Каждый раз, выходя на улицу, я тщательно продумывала, какие места мы будем посещать, и какая там будет температура. Нельзя было одеть её слишком тепло. Она перегревалась и чувствовала себя плохо. Помимо нескольких комплектов одежды, я собирала с собой целый комплект кремов и лекарств.

Всё это я всегда носила с собой в большой красной сумке с надписью на латыни: “Omnia mea mecum porte”, что, собственно, и означало «всё своё ношу с собой».

Врачей мы посещали довольно часто. Я брала много направлений во всевозможные центры, где Варю могли осмотреть или обследовать на хорошем оборудовании хорошие врачи. Это давало свои плоды, ведь мы всё лучше понимали, как помочь нашему ребёнку, как лечить те или иные диагнозы.

Но такая активность не воспринималась нашим педиатром положительно.

– Вы бы уже успокоились, а не по центрам ездили, – как-то раз сказала мне она.

Я промолчала, но подумала: «Успокоиться? Да ни за что!» И я была права, потому что успокоиться было ещё не время.

В возрасте восьми месяцев Варя отправилась на плановый приём к неврологу. Нам повезло, и на этот раз приём вела врач из взрослого отделения. Во время осмотра невролог заметила, что Варя не может отвести бёдра в сторону.

– У девочки вывихи? – спросила она.

– Какие вывихи? – я напряглась.

– Вы не знаете?

Невролог взяла медицинскую карточку моей дочки и стала листать. Она нашла записи ортопеда, пересмотрела их все. Но информации о вывихах не обнаружила. Местный ортопед, наблюдавший Варю с рождения, их не заметил.

– У Вари вывихи тазобедренных суставов. Вам нужно к ортопеду.

– Это как-то можно исправить? – спросила я.

– В этом возрасте уже нельзя.

Она смотрела на меня, а я на неё. Мы думали об одном и том же. О том, какаю фатальную ошибку совершил её коллега.

Я выхожу из кабинета и чувствую злость. И досаду. Ещё один диагноз. Разбираться с горе-ортопедом я не хочу. Не до этого. На это нет ни сил, ни времени.

Мы быстро берём направление в Центр травматологии в Минске и едем на консультацию. Есть надежда, что невролог ошиблась. Есть надежда, что лечение всё-таки есть.

Центр травматологии представляет из себя несколько зданий и корпусов. Мы подходим то к одному, то к другому и пытаемся найти нужный. Наконец находим и заходим внутрь.

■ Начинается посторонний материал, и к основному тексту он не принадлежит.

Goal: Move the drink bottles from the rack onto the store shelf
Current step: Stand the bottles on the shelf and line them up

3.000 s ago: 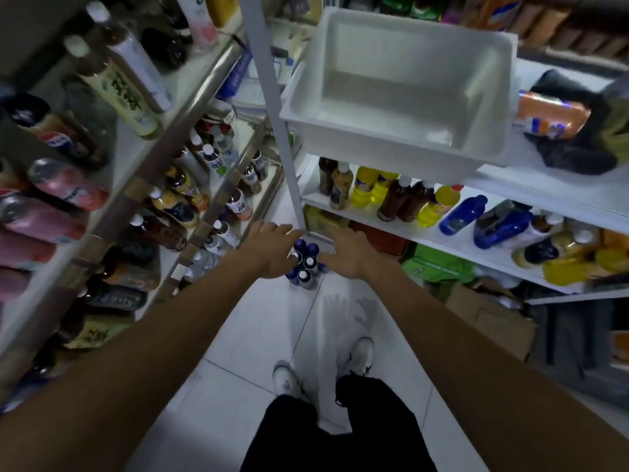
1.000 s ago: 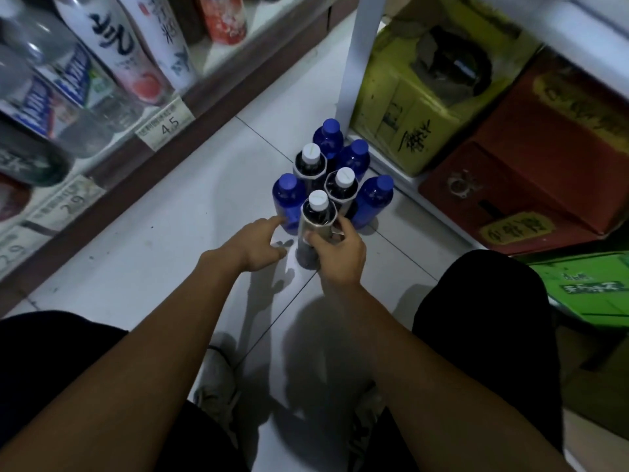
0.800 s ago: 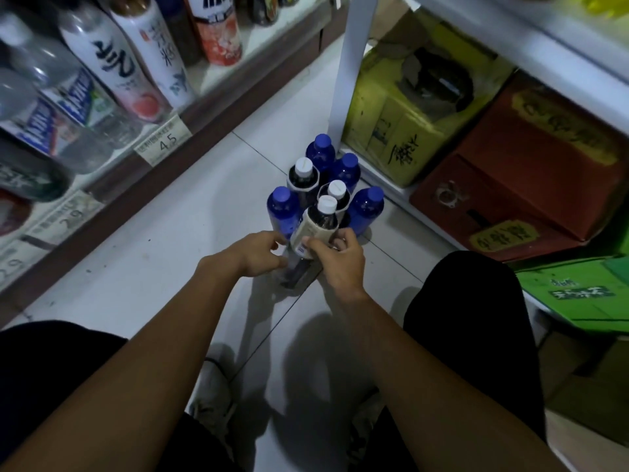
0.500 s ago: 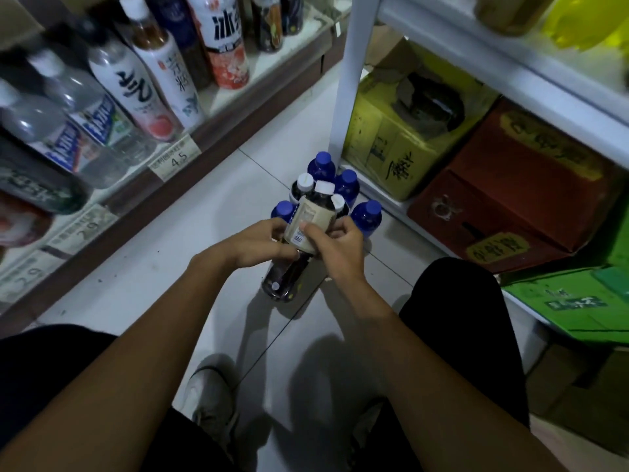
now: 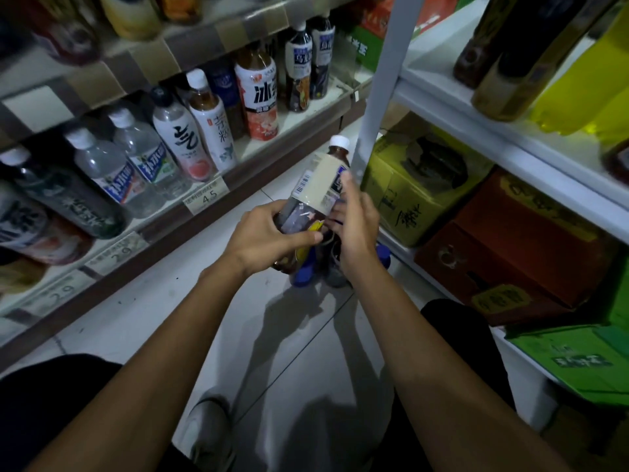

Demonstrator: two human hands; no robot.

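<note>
left hand [image 5: 269,238] grips dark tea bottle [image 5: 318,189] low, tilted | right hand [image 5: 355,226] fingers loose, straight against its label

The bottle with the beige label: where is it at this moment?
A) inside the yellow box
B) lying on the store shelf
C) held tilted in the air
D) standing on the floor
C: the left hand grips the dark lower part of the bottle with the beige label, the right hand touches its label, and its white cap points up and to the right.
</note>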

В чистом коридоре прохладно, но вокруг много людей. Все ждут, время идёт медленно.

Наконец наша очередь подходит, и я захожу в большой холодный кабинет врача, держа Варю на руках. Посреди кабинета стоит стол, возле него сидит врач. Это доцент, мужчина в преклонном возрасте и с большим опытом работы. Я смотрю на него глазами полными надежды.

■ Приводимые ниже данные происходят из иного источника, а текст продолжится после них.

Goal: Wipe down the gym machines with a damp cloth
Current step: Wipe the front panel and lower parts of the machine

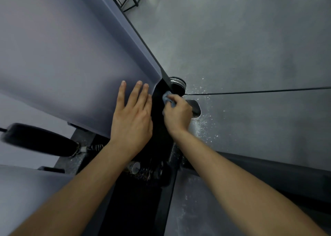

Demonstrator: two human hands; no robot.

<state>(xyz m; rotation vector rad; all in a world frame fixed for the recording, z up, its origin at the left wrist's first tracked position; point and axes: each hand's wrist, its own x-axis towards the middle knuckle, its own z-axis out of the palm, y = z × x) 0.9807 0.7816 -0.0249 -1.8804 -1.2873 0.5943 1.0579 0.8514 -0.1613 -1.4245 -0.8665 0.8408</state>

– Раздевайте девочку, – говорит он и строго морщит лоб. Берёт в руки снимки Вариных суставов, которые мы успели сделать заранее, и произносит «хм». Затем подходит к дочке и осматривает её ноги, щупает суставы. Вид у него серьёзный, и я не смею дышать.

– Можете одевать, – говорит он наконец и садится за стол.

– Врождённые вывихи тазобедренных суставов. Не просто вывихи: суставы не сформировались ещё в утробе. Нужна сложная операция, но…

Он помолчал, глядя на Варю. Потом продолжил:

– Вы же понимаете, что оперировать ребёнка с такой патологией кожи не стоит?

Я молчу. Я чувствую, как вся ответственность за предстоящее решение огромным грузом наваливается на мои плечи и прижимает меня к земле.

– Если Вы хотите, чтоб мы провели операцию, то должны будете подписать документы, что в случае летального исхода мы ответственности не несём.

Я продолжаю молчать. Врач продолжает говорить.

– А без операции она сядет в инвалидное кресло.

Бух! Бух-бух! – слышу я в своей голове.